O castelo de Ahsverus era uma gigantesca construção que volitava acima do continente de Nordara. Seus muros feitos de placas de ferro arrebitadas por parafusos do tamanho do braço de um homem e o portão frontal composto por engrenagens complicadíssimas em um sistema de cabos, fios e correntes barulhentas. Quando necessário, tombava para frente e se transformava em uma rampa, de modo que os kiy, a Guarda Palaciana, pudessem sair com seus grifos mecânicos.
Os grifos eram inspirados nas criaturas lendárias, metade leão, metade águia, que haviam ajudado Shoah e seus seguidores a se livrarem dos Titãs antes da fundação do Quinto Império. Extintos nesta batalha eram homenageados desde então em um complicado ritual que colocava parte da alma dos guardiões em suas máquinas, garantindo-lhe uma parcela de consciência e lealdade.
A fortaleza acabara de chegar às montanhas de Hellyah, uma cordilheira localizada ao norte do Império que fazia a divisa entre três regiões importantes, o Baronato de Shoah, o reino bárbaro de Eisland e o reino submerso de Nareen Torc Triath. Ao invés de continuar sua viagem em direção ao baronato, estacionou acima das montanhas por um tempo.
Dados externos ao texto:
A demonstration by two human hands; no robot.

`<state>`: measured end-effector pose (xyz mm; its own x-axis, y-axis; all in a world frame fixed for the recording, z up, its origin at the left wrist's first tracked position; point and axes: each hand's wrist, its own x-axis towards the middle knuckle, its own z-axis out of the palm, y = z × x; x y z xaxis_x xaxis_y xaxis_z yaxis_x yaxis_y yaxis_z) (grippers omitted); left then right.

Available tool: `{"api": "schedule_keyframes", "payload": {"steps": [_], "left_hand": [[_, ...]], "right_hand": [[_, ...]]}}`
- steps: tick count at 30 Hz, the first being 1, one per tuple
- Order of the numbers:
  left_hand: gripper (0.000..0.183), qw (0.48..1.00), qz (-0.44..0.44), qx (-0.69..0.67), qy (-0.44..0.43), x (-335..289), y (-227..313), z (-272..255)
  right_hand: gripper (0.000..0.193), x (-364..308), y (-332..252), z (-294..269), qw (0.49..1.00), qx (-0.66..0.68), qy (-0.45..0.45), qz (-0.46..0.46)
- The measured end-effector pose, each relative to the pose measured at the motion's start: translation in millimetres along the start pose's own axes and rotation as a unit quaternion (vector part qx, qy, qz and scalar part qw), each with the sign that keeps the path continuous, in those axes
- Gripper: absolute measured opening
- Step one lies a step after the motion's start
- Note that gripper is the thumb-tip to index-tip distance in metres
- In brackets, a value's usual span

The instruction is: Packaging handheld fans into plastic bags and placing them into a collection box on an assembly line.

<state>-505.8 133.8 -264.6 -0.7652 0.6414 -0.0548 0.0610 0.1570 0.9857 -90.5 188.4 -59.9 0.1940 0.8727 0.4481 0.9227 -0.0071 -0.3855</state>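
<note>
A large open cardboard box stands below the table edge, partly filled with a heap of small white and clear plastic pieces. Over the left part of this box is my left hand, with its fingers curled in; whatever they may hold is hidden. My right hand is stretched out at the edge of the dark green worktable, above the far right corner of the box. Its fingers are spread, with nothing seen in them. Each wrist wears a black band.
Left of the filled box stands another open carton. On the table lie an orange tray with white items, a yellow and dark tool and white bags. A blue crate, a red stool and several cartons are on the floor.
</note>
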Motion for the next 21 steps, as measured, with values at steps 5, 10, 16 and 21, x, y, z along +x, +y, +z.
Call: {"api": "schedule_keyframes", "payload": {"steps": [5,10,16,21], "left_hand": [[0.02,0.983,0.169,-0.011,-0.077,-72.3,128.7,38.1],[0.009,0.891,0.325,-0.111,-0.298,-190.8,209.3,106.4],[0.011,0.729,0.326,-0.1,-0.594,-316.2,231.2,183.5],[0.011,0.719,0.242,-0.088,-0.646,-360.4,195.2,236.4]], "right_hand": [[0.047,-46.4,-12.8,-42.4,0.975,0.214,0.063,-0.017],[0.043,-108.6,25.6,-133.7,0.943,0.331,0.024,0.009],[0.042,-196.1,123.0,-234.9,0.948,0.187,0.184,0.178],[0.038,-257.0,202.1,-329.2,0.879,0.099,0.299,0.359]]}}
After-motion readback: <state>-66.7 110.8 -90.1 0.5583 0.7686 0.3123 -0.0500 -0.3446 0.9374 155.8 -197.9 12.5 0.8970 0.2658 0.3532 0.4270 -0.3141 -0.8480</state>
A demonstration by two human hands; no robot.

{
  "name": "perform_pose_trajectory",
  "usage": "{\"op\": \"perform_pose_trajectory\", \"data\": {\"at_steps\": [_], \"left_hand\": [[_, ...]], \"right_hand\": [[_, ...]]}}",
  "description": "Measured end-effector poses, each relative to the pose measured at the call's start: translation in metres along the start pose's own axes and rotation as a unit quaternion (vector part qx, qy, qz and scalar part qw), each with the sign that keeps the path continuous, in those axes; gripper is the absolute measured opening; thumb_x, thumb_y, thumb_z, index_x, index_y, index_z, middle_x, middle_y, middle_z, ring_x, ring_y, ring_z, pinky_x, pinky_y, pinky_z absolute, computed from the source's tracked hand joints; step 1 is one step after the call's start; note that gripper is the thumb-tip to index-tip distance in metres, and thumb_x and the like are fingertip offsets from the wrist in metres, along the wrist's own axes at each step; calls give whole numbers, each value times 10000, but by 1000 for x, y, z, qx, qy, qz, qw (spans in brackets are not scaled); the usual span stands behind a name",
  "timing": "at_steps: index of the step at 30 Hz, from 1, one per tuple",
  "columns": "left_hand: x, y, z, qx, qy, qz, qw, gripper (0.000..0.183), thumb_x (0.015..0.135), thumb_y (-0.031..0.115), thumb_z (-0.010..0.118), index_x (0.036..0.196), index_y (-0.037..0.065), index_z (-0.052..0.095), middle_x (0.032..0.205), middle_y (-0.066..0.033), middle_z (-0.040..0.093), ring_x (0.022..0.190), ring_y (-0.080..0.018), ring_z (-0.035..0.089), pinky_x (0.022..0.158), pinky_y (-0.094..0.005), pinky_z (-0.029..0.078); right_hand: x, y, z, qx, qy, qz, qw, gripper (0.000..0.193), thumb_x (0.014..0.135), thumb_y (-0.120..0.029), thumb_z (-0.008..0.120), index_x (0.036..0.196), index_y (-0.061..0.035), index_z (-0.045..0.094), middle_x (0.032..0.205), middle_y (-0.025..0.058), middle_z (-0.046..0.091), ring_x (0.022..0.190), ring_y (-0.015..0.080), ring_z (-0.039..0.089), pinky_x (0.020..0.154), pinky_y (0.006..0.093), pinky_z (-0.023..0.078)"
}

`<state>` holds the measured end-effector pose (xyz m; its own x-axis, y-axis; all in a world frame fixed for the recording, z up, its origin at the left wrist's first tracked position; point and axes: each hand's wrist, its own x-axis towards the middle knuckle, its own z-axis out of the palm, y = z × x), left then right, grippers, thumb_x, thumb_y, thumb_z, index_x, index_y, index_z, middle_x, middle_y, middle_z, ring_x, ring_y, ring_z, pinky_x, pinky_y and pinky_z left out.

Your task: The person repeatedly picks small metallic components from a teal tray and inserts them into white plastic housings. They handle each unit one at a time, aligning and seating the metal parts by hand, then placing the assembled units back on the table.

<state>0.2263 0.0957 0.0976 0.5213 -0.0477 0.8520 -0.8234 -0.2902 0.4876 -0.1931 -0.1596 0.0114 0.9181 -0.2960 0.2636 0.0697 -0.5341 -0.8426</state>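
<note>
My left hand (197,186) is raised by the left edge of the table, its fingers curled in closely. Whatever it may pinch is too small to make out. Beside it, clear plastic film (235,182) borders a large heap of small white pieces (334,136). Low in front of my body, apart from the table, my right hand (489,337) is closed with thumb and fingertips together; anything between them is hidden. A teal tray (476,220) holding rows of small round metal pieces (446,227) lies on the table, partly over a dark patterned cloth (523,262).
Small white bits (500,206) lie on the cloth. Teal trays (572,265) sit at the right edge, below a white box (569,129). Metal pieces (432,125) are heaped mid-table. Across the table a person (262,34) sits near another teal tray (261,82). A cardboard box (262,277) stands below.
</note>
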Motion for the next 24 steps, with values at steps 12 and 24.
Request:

Uma corneta soou na mais alta das torres de vigia, o portão frontal rangeu e tremeu. Suas correntes balançaram e as rodas dentadas que o moviam giraram. Quando o portão chegava à metade de sua abertura total, um grifo entrou manobrando perigosamente entre a borda e o teto da entrada. As penas metálicas de suas asas faiscaram na parede, o cabo de bronze que formava sua cauda chicoteou no ar e ele derrapou no pátio até parar.
Quem conduzia o autômato era um homem pálido e alto. Por baixo do chapéu tricorne era possível ver cabelos pretos e lisos que iam até o meio das costas. Tinha o rosto emoldurado por uma barba rala e olhos cor de prata sem pupilas. Vestido em negro, uma camisa reforçada em couro, um sobretudo com ombreiras de ferro e calças escuras por dentro dos coturnos. Atrás dele e segurando sua cintura para não cair havia uma mulher de pele morena e cabelos castanhos, roupas brancas e um casaco de pele de urso.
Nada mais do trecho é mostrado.